Sendo assim, é muito mais razoável tratar a taxa real de câmbio como uma variável exógena do ponto de vista do processo de acumulação de capital. Dessa forma, a introdução de controles de capitais torna-se uma política necessária para permitir a administração da taxa real de câmbio por parte dos formuladores de política econômica. Se a intensidade dos controles de capitais for adequada, o governo poderá administrar a taxa real de câmbio, colocando-a no valor requerido para eliminar o déficit em conta-corrente. Isso, porém, pode não ser suficiente para induzir um crescimento econômico acelerado. Se a economia sofrer de doença holandesa, a taxa real de câmbio requerida pelo setor industrial para se manter competitivo com respeito ao resto do mundo será maior (ou seja, mais depreciada) do que a taxa real de câmbio requerida para o equilíbrio em conta-corrente do balanço de pagamentos (Bresser-Pereira, 2009). Nesse caso, além dos controles de capitais, o governo deverá introduzir um imposto sobre as exportações de bens primários.
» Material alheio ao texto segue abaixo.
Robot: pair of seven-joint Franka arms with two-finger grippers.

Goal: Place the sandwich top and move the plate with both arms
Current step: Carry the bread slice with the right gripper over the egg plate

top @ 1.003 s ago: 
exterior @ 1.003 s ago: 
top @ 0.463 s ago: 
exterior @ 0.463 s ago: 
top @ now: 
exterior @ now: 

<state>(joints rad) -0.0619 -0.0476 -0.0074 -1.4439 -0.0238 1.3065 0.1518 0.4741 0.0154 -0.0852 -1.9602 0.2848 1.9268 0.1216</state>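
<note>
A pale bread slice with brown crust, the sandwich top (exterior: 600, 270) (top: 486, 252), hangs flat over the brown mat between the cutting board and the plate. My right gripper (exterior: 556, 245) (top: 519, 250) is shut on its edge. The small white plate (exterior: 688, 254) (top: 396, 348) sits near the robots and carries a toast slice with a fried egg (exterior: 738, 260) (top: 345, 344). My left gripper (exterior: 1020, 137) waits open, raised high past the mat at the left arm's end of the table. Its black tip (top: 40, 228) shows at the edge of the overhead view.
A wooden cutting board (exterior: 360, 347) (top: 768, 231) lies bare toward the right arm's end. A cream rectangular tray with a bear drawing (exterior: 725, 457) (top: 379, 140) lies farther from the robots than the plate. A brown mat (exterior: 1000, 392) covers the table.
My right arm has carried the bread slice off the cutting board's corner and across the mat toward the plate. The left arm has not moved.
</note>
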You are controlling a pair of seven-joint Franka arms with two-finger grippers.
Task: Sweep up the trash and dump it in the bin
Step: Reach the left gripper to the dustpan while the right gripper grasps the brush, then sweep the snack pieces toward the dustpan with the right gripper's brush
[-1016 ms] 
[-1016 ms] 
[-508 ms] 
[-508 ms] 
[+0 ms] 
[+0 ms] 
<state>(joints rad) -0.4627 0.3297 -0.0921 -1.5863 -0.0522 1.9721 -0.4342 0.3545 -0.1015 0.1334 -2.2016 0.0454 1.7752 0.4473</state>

Referências Bibliográficas.
BRESSER-PEREIRA, L.C. (2009). Globalização e Competição. Campus: Rio de Janeiro.
KALDOR, N. (1956). “Alternative Theories of Distribution”. Review of Economic Studies, vol. XXIII.
—————– (1988). “The Role of Effective Demand in the Short and Long-Run Growth” In: Barrére, A. (org.). The Foundations of Keynesian Analysis. Macmillan Press: London.
KEYNES, J.M. (1936). The General Theory of Employment, Interest and Money. Macmillan Press: Londres.
Libanio, G. (2009) “Aggregate demand and the endogeneity of the natural rate of growth: evidence from Latin American Countries”. Cambridge Journal of Economics , 33.
OREIRO, J.L; NAKABASHI, L., SOUZA, G.J. (2010). “A economia brasileira puxada pela demanda agregada”. Revista de Economia Política, Vol. 30, N.4.
* Professor do Departamento de Economia da Universidade de Brasília, Pesquisador Nível IC do CNPq, Diretor de Relações Institucionais da Associação Keynesiana Brasileira e Líder do Grupo de Pesquisa “Macroeconomia Estruturalista do Desenvolvimento” cadastrado no CNPq. E-mail: joreiro@unb.br.
[1] No curto-prazo a poupança agregada total se ajusta ao investimento por intermédio de variações do nível de emprego e do grau de utilização da capacidade produtiva. No longo-prazo, o ajuste se dá por variações da participação dos lucros na renda nacional.